» **AIM OF THE EXERCISE**: What is needed here is every line of the records that includes "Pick".

» **INPUT DATA**:
════════════════

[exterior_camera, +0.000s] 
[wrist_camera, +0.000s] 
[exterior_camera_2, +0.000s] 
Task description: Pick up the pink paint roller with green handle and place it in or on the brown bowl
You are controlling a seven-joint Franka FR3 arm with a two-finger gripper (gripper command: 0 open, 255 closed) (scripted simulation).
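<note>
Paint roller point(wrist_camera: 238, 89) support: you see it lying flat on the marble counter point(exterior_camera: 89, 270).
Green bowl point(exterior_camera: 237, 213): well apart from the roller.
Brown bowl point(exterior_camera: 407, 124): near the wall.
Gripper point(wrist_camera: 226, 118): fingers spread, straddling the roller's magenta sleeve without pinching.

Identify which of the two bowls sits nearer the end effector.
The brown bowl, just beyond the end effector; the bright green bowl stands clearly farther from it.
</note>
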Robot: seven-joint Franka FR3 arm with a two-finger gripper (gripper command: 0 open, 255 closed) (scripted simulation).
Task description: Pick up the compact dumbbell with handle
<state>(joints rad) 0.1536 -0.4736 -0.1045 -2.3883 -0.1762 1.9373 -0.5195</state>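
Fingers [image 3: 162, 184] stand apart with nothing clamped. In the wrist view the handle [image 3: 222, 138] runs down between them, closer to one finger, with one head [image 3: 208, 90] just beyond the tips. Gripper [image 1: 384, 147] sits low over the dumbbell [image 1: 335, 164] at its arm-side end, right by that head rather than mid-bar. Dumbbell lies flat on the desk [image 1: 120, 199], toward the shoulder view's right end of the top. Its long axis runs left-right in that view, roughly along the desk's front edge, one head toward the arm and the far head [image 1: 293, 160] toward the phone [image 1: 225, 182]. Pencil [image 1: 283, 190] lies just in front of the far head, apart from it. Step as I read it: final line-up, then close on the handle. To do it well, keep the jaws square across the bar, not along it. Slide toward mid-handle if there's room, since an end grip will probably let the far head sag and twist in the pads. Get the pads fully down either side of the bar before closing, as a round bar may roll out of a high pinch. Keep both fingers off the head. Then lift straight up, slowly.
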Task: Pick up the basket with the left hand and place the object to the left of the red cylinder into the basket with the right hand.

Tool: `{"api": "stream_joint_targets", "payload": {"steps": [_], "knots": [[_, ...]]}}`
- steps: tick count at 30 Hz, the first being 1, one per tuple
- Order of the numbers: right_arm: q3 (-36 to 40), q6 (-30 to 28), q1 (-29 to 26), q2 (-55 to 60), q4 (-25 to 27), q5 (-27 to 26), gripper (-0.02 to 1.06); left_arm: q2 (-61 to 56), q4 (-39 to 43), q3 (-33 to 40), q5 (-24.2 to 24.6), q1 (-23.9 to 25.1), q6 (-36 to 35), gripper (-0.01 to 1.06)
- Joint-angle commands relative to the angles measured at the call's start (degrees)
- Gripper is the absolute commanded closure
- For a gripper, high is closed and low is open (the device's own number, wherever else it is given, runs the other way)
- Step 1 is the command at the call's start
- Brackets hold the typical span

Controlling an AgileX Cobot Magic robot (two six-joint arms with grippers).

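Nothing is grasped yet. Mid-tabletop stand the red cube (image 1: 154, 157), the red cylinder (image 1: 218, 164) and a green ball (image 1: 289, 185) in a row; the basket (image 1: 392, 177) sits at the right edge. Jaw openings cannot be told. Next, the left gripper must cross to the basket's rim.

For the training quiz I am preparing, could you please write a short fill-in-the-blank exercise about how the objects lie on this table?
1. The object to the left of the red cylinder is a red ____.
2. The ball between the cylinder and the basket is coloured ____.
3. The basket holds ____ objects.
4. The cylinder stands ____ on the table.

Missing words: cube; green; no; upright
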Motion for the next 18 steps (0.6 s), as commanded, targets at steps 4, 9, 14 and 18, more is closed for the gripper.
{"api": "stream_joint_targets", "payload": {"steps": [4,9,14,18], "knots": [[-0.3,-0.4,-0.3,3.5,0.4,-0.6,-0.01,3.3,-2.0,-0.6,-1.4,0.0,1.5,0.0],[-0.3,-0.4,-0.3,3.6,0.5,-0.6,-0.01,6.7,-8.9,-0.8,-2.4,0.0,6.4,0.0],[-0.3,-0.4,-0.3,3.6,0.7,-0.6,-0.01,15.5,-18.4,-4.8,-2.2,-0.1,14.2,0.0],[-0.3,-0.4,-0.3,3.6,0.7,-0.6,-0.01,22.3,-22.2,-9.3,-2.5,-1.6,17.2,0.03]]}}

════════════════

» **EXERCISE RESPONSE**:
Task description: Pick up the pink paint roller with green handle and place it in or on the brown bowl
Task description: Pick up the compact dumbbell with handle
Task: Pick up the basket with the left hand and place the object to the left of the red cylinder into the basket with the right hand.

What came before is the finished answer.